Dell is unleashing an ambitious $80 million corporate branding campaign aimed at evolving its image from a company that sells computers to a full-service technology business-solutions provider.
"One of the big priorities I had when I moved into the job is how do we fundamentally change the perceptions that customers have about Dell," said Karen Quintos, senior VP-chief marketing officer since September. "We just fundamentally feel this is a great time to be telling the story around Dell and launch the first-ever corporate brand campaign of this scale in the U.S."
The umbrella campaign, created by Dell agency WPP's Y&R, is set to bow at the end of June with the theme "The Power to Do More." Dell has been using that tagline since last fall, but this will be its first concerted external marketing push. The first TV spot features doctors, business people and teachers who all want to "do more" for their respective customers.
The same ad began running in Germany earlier this year to initial positive results. Ms. Quintos said. Within six weeks, overall brand health measures increased by double digits, and Dell expects a similar result in the U.S.
While some of the ads in the campaign feature business-to-business solutions, Ms. Quintos said this corporate campaign is aimed at consumers as well. "A lot of what you will see is a combination of a customer outcome-based enabling of teachers and doctors and CIOs to do more with technology … but at the same time changing some of the perceptions around Dell and really getting them to understand the full suite of our capabilities," she said.

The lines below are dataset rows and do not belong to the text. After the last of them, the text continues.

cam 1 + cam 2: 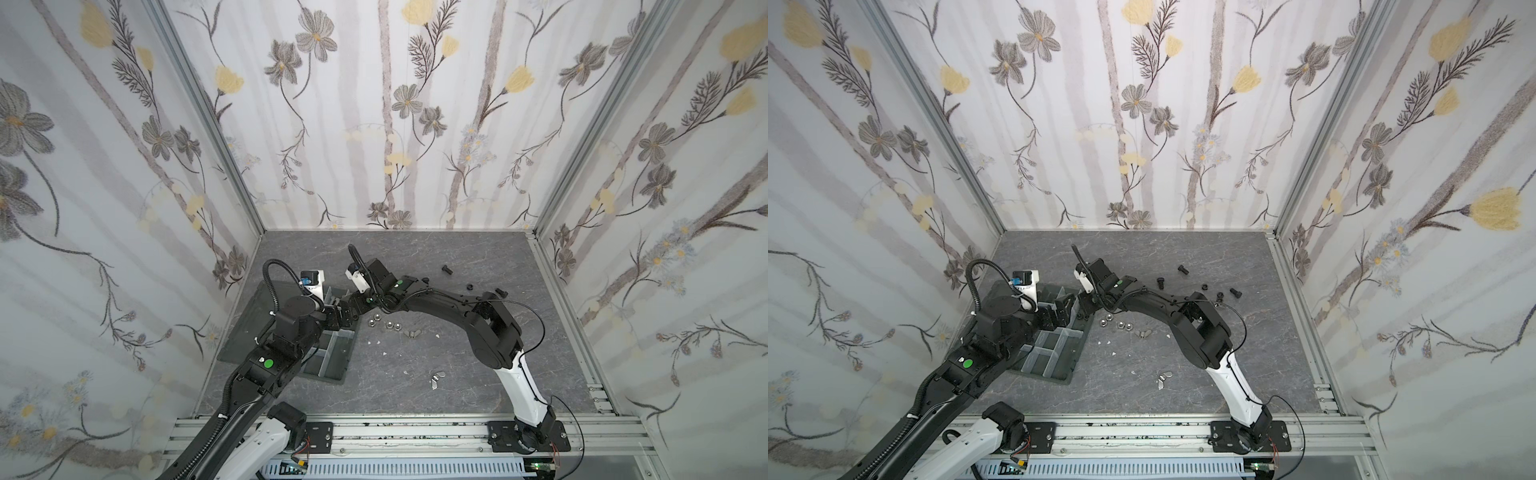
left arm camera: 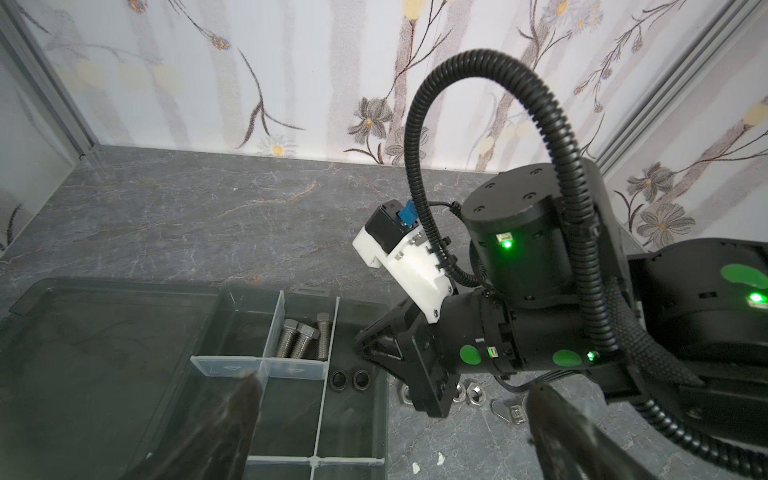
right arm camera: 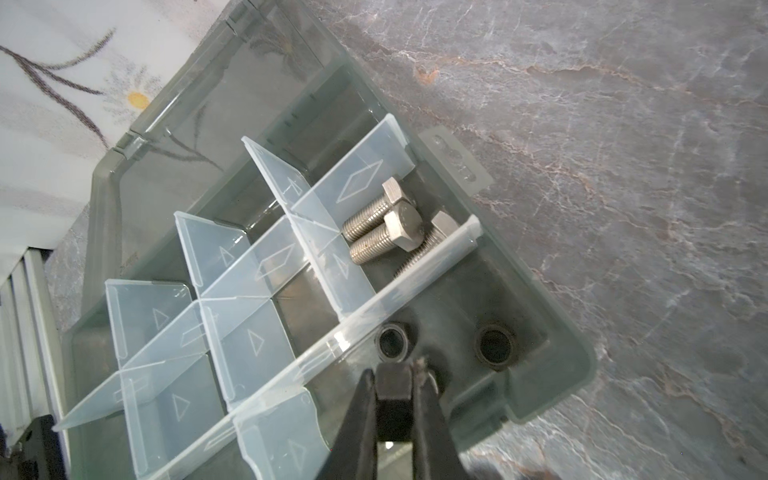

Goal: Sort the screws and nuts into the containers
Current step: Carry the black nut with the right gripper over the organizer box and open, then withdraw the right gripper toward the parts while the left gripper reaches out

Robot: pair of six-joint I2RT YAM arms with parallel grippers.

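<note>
light: even, bright | shadows: soft | edges: wide-angle bowed | near foreground: blurred

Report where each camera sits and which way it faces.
Top views: high in front, looking down at the grey marbled table; left arm, right arm show.
Left wrist: facing the dark grey plastic organiser tray; open left pincer, right arm show.
Right wrist: looking into the tray; right pincer grips a black hex nut.
Shared: wrist views both show three silver hex bolts.

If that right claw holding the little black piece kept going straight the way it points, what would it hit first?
Probably the nearer black nut in the tray's end compartment, just ahead of the right gripper and its held black piece. Depth is unclear; it might meet the floor beside it.
</note>
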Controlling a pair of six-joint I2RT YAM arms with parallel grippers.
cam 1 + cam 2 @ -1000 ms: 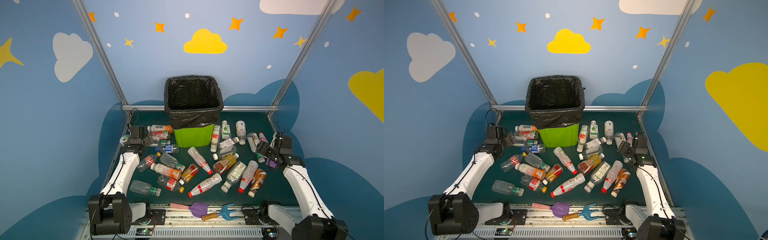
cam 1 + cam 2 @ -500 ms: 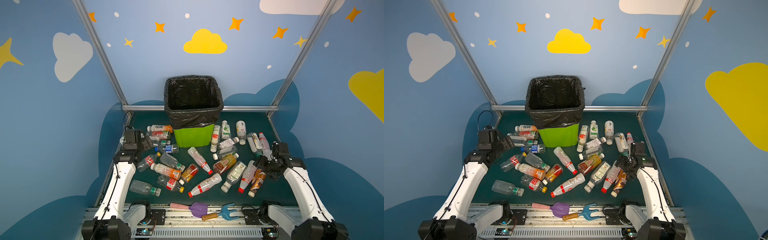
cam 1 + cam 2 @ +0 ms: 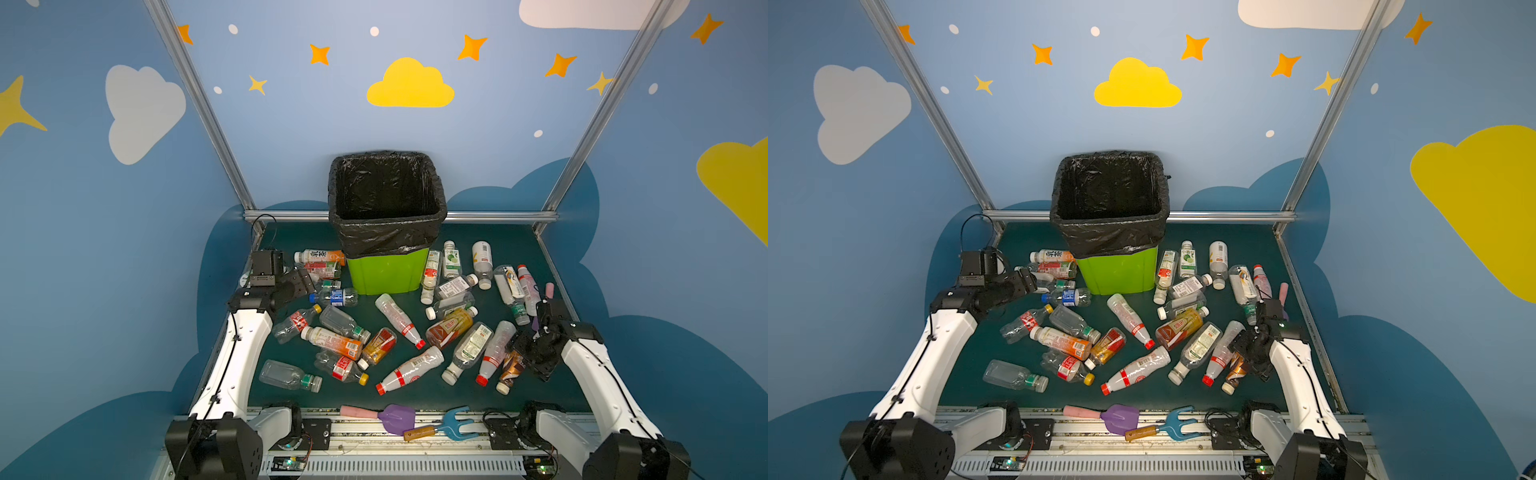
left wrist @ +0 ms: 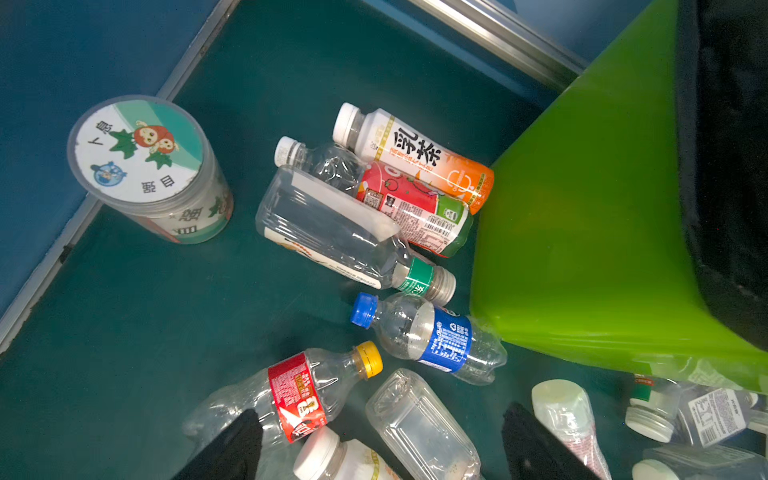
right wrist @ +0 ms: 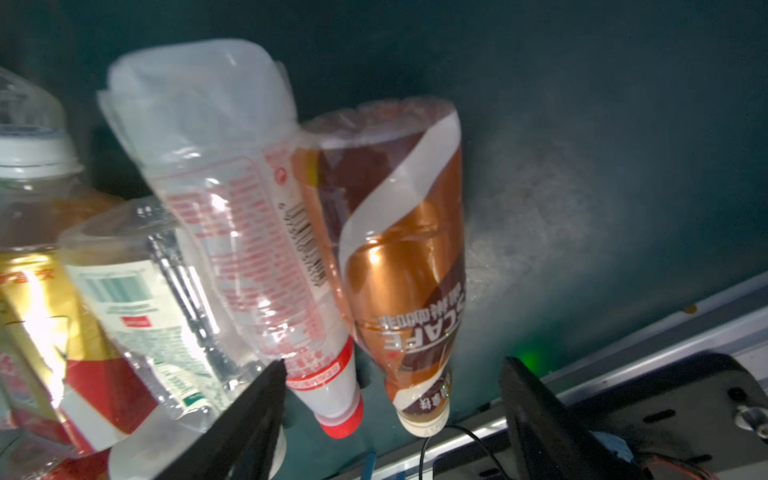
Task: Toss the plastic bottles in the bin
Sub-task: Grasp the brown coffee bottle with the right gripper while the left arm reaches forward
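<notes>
Many plastic bottles lie on the dark green table around the bin (image 3: 386,272) (image 3: 1119,272), lime green with a black bag over its rim. My left gripper (image 3: 306,283) (image 4: 384,451) hovers open left of the bin (image 4: 582,232), above a clear bottle (image 4: 424,428) and a red-labelled, yellow-capped one (image 4: 299,395). My right gripper (image 3: 520,353) (image 5: 395,415) is open at the front right, its fingers either side of the necks of a brown coffee bottle (image 5: 407,257) (image 3: 512,370) and a red-capped white bottle (image 5: 249,216).
A squat jar (image 4: 149,166) with a wide lid stands in the far left corner by the metal rail. A purple toy shovel (image 3: 395,417) and a blue toy fork (image 3: 455,424) lie on the front rail. Blue walls close in the table.
My right gripper has come forward from the right-hand bottles and dropped over the brown and red-capped bottles. The left arm has straightened, its gripper shifting slightly toward the bin.
</notes>
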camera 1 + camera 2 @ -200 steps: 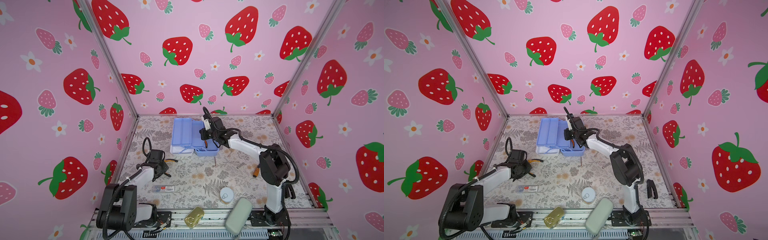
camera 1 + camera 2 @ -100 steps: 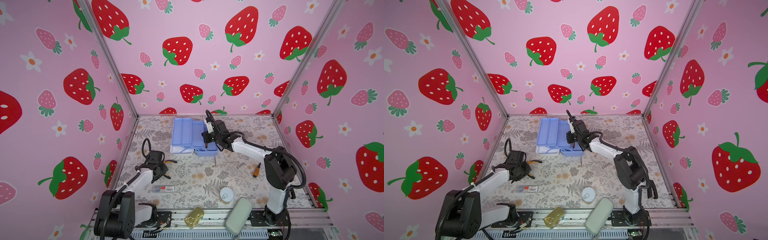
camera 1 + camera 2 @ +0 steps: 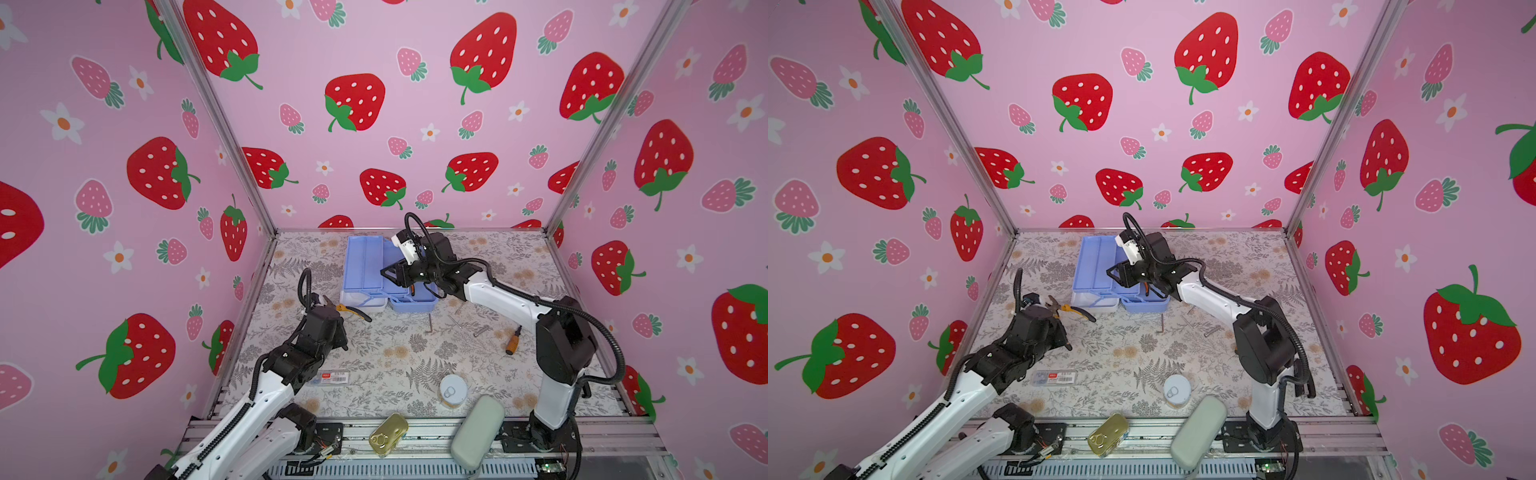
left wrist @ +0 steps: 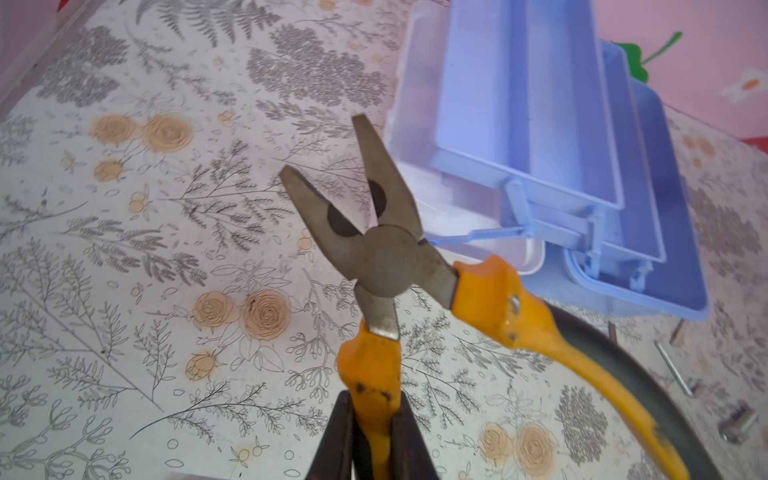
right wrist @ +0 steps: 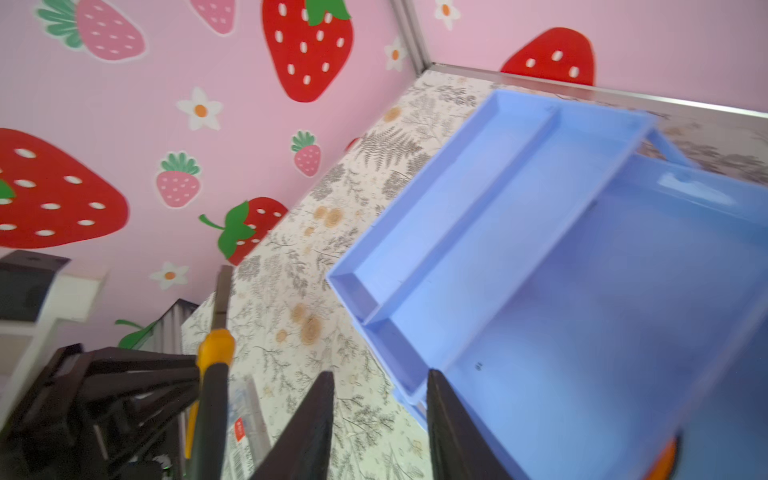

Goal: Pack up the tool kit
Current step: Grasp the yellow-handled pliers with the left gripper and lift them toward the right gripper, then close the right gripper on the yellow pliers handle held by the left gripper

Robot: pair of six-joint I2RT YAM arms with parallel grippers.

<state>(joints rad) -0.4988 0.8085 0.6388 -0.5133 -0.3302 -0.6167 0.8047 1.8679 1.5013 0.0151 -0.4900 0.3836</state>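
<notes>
- tool kit [image 3: 365, 266]: periwinkle-blue trays and base; lid [image 3: 357, 300] translucent white.
- walls [image 3: 415, 137], behind the kit: pink, printed with red and pale-pink strawberries, green leaves, and white flowers with orange centres.
- table cover [image 3: 374, 353], under the kit: off-white, with grey fern and sprig line-print and tan roses.
- pliers [image 4: 386, 257], left of the kit: dull grey head, orange-yellow handles, black along one handle.
- screwdriver [image 3: 512, 338], right of the kit: orange and black.
- in front of the kit: flat case [image 3: 332, 377] clear with a red label; can [image 3: 453, 390] white; tin [image 3: 388, 434] gold; oblong case [image 3: 476, 428] grey-green.
- arms [image 3: 498, 295]: white shells, black joints.
</notes>
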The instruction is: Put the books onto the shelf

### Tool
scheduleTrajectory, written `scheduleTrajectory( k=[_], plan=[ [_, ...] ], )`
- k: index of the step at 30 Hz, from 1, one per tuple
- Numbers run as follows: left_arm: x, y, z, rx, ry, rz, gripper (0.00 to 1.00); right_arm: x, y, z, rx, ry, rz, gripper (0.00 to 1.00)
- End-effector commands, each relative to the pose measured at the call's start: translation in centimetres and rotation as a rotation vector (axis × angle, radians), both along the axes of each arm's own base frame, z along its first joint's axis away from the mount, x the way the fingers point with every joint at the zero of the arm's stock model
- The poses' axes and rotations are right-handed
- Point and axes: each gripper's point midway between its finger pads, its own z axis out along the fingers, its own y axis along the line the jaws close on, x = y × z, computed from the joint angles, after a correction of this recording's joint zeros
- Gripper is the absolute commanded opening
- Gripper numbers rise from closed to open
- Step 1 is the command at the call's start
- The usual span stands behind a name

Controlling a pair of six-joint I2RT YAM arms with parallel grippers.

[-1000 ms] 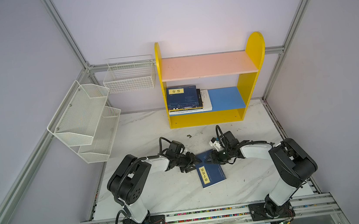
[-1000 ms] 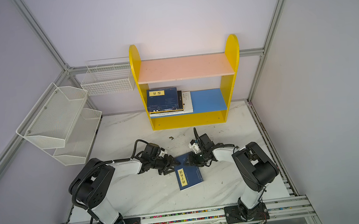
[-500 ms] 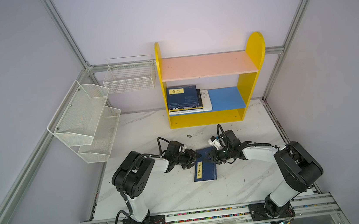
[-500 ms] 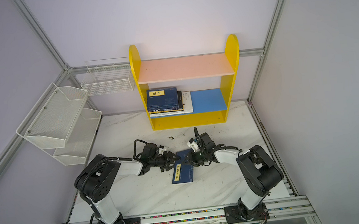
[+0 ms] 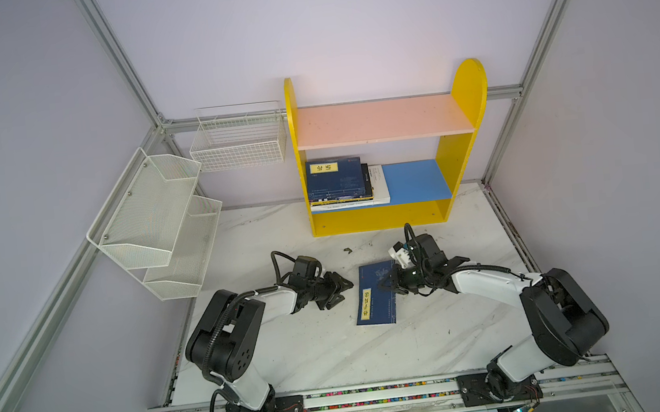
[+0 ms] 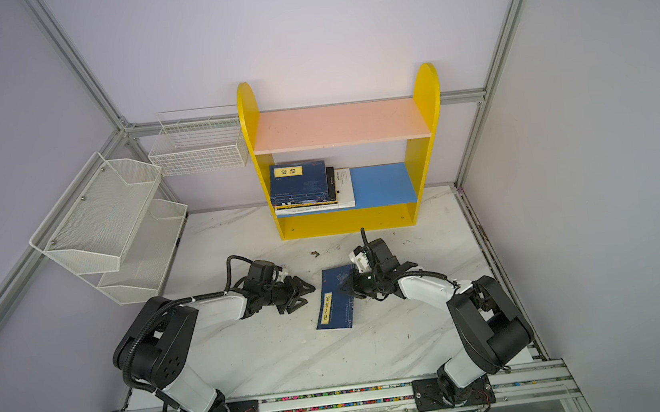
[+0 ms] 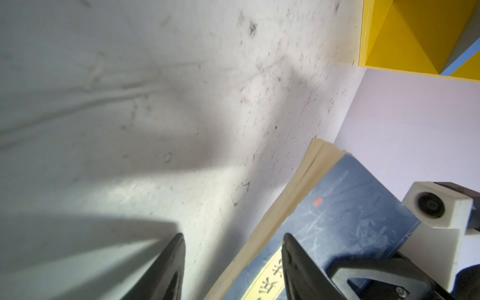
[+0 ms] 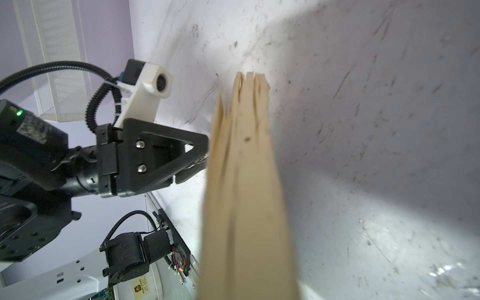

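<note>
The shelf (image 5: 470,83) stood beyond the far short end of the navy book (image 5: 375,298), a stack of books (image 5: 336,179) already lying on its blue lower board (image 5: 415,181). The navy book lay on the surface (image 5: 335,352), long axis pointing roughly at the shelf. The right claw (image 5: 387,285) was nearer, its jaws apparently drawn together on the book's right long edge, the page side. The left claw (image 5: 345,291) hung spread and empty just off the opposite edge. The lift likely fell to the right arm.
</note>
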Motion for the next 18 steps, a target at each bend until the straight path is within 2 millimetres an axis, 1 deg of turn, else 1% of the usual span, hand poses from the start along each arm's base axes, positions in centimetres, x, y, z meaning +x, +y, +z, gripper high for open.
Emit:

She added that new consumer advertising and marketing work set to come out in the next month or so is "a natural extension" of the corporate effort. That consumer effort will feature traditional Dell devices, but is more about customer solutions and showing how technology can help consumers do more as well, she said.
The marketer is still most known for its consumer tech devices such as PCs, servers and tablets, but over the past several years has added services and solutions such as IT management, consulting, storage and cloud-computing capabilities. Some of the growth has been organic, but also through acquisition such as Perot Systems, Scalent and Compellent Technologies. Its evolution to full-service business-solutions provider puts the company squarely in competition with companies such as Hewlett-Packard, IBM and Cisco Systems.